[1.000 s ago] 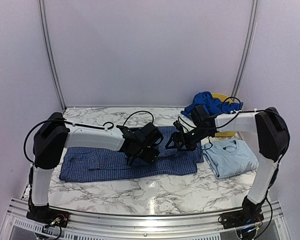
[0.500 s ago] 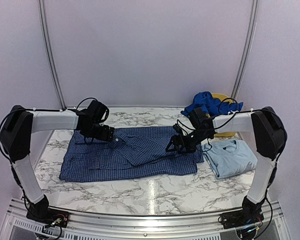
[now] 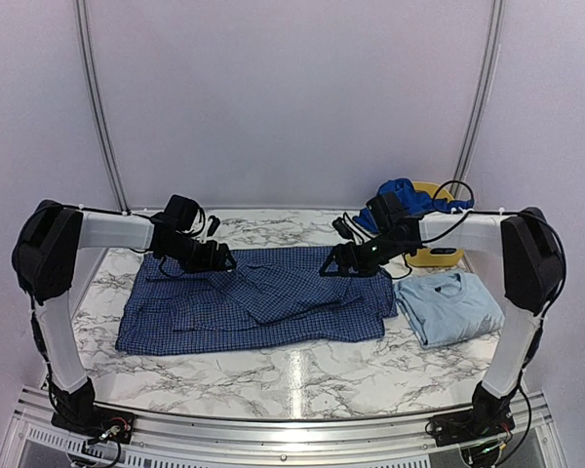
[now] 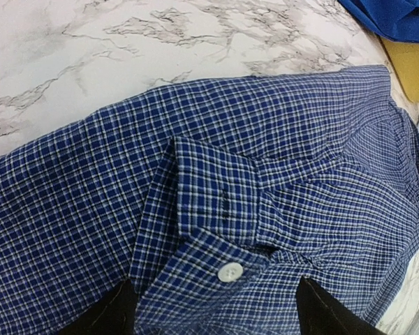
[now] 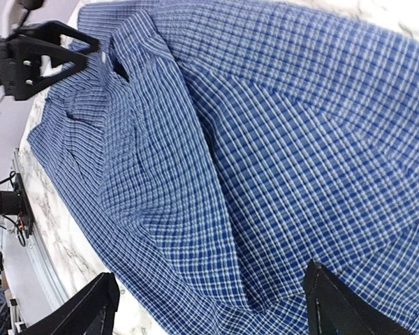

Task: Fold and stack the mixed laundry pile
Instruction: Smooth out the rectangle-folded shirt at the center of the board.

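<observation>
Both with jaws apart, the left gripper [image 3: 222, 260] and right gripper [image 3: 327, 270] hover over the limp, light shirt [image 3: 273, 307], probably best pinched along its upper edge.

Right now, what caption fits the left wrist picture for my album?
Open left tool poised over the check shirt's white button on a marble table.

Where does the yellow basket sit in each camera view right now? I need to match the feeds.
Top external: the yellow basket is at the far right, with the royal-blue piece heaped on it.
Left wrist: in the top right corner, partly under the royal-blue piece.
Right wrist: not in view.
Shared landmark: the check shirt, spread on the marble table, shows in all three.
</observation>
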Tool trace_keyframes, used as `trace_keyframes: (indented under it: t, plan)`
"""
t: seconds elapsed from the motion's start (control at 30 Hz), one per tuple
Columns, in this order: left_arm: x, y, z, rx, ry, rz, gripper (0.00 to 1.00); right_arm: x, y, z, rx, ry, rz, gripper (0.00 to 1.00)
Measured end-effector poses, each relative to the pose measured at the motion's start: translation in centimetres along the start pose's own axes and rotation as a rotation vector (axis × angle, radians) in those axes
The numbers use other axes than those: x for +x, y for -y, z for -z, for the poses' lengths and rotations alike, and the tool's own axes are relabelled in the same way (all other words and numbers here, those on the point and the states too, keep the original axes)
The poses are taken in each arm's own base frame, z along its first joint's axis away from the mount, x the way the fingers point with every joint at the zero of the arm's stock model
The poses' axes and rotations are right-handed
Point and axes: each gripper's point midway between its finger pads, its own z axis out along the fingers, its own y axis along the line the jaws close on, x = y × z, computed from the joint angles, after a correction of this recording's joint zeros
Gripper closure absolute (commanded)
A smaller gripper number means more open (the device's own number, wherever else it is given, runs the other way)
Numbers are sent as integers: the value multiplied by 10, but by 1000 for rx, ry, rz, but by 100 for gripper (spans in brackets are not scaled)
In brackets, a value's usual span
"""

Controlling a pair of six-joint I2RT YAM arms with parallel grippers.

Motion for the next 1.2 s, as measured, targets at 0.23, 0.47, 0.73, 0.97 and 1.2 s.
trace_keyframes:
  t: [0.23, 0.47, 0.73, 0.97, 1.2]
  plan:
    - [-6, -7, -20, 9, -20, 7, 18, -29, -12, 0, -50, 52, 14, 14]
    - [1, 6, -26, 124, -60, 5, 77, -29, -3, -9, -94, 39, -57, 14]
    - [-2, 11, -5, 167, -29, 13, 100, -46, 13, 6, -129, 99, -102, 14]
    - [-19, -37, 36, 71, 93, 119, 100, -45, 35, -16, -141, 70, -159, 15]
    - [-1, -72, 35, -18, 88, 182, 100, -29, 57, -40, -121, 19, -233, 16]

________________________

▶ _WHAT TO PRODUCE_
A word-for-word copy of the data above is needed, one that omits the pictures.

▶ _OUTPUT FOR THIS TASK_
[1.000 s ago] 
[0.500 s ago] 
[now] 
[now] 
[now] 

Task: Fold and stack the mixed laundry pile
Instruction: Smooth out the rectangle-folded shirt at the center of the board.

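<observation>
Both with jaws apart, the left gripper [image 3: 222, 260] and right gripper [image 3: 327, 270] hover over the limp, light shirt [image 3: 273, 307], probably best pinched along its upper edge.

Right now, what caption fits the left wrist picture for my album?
Open left tool poised over the check shirt's white button on a marble table.

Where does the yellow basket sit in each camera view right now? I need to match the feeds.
Top external: the yellow basket is at the far right, with the royal-blue piece heaped on it.
Left wrist: in the top right corner, partly under the royal-blue piece.
Right wrist: not in view.
Shared landmark: the check shirt, spread on the marble table, shows in all three.
</observation>
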Tool trace_keyframes, used as `trace_keyframes: (indented under it: t, plan)`
"""
t: seconds elapsed from the motion's start (control at 30 Hz), one per tuple
Columns, in this order: left_arm: x, y, z, rx, ry, rz, gripper (0.00 to 1.00); right_arm: x, y, z, rx, ry, rz, gripper (0.00 to 1.00)
Measured end-effector poses, each relative to the pose measured at the motion's start: translation in centimetres along the start pose's own axes and rotation as a rotation vector (axis × angle, radians) in those axes
The numbers use other axes than those: x for +x, y for -y, z for -z, for the poses' lengths and rotations alike, and the tool's own axes are relabelled in the same way (all other words and numbers here, those on the point and the states too, keep the original axes)
The poses are taken in each arm's own base frame, z along its first joint's axis away from the mount, x the way the fingers point with every joint at the zero of the arm's stock model
The poses' axes and rotations are right-handed
Point and axes: each gripper's point midway between its finger pads, its own z axis out along the fingers, its own y axis along the line the jaws close on, x = y × z, computed from the joint angles, after a correction of this recording's joint zeros
Gripper closure absolute (commanded)
A smaller gripper number means more open (the device's own number, wherever else it is given, runs the other way)
Numbers are sent as integers: the value multiplied by 10, but by 1000 for rx, ry, rz, but by 100 for gripper (spans in brackets are not scaled)
In brackets, a value's usual span
"""

Controlling a pair of six-joint I2RT YAM arms with parallel grippers.

Motion for the next 1.2 s, as measured, targets at 0.23, 0.47, 0.73, 0.97 and 1.2 s.
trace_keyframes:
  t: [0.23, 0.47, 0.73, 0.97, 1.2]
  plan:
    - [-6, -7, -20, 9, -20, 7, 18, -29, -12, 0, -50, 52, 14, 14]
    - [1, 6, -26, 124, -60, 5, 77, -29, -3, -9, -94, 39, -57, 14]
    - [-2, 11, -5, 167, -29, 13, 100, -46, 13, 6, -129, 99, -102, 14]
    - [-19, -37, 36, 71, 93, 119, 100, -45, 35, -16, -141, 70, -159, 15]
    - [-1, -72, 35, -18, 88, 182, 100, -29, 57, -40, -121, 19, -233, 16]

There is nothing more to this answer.